> _Work instruction_
Word for word, copy out the records given below.

##### Source information

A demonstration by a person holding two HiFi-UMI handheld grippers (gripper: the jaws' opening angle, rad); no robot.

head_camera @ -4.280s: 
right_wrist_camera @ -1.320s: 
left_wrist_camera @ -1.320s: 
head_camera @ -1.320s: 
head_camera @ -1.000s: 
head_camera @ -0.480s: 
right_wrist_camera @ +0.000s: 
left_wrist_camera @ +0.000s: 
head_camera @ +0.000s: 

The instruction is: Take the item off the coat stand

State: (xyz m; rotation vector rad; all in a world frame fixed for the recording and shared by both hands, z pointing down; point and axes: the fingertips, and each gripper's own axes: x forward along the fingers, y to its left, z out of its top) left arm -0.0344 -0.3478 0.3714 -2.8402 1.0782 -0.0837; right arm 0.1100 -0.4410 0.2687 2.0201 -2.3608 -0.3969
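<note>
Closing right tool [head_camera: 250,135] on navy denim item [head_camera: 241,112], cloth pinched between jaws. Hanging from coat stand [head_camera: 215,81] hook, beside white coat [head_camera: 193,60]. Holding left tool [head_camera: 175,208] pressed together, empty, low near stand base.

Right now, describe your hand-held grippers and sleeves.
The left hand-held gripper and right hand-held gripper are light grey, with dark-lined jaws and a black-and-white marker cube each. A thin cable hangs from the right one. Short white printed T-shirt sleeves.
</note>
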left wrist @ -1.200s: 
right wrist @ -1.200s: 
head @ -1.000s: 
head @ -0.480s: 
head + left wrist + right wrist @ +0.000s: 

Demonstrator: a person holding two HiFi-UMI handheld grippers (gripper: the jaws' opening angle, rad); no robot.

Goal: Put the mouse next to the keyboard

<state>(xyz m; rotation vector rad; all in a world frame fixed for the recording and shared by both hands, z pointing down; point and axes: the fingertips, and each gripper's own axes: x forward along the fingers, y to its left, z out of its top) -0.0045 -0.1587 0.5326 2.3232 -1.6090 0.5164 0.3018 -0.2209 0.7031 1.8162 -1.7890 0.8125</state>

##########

> _Result of this exercise_
A demonstration by a person holding two HiFi-UMI handheld grippers (gripper: the jaws' opening angle, rad); no robot.

head_camera @ -4.280s: 
right_wrist_camera @ -1.320s: 
left_wrist_camera @ -1.320s: 
head_camera @ -1.320s: 
head_camera @ -1.000s: 
head_camera @ -0.480s: 
right_wrist_camera @ +0.000s: 
left_wrist_camera @ +0.000s: 
head_camera @ +0.000s: 

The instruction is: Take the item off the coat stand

State: (xyz m; rotation vector rad; all in a world frame fixed for the recording and shared by both hands, z pointing down; point and axes: the fingertips, and each gripper's own axes: x forward along the fingers, y to its left, z out of its top) left arm -0.0344 -0.3478 0.3714 -2.8402 1.0782 -0.0837; right arm 0.1100 -0.4410 0.2687 2.0201 -2.3608 -0.3969
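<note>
Closing right tool [head_camera: 250,135] on navy denim item [head_camera: 241,112], cloth pinched between jaws. Hanging from coat stand [head_camera: 215,81] hook, beside white coat [head_camera: 193,60]. Holding left tool [head_camera: 175,208] pressed together, empty, low near stand base.

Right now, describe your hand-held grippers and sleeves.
The left hand-held gripper and right hand-held gripper are light grey, with dark-lined jaws and a black-and-white marker cube each. A thin cable hangs from the right one. Short white printed T-shirt sleeves.
</note>
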left wrist @ -1.200s: 
right wrist @ -1.200s: 
head @ -1.000s: 
head @ -0.480s: 
head + left wrist + right wrist @ +0.000s: 

Demonstrator: a person holding two HiFi-UMI handheld grippers (gripper: the jaws' opening angle, rad); no robot.

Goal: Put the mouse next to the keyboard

<state>(xyz m; rotation vector rad; all in a world frame fixed for the recording and shared by both hands, z pointing down; point and axes: the fingertips, and each gripper's own axes: x forward along the fingers, y to its left, z out of its top) -0.0045 -0.1587 0.5326 2.3232 -1.6090 0.5164 0.3018 -0.2209 0.7031 1.8162 -1.7890 0.8125</state>

That finishes the output.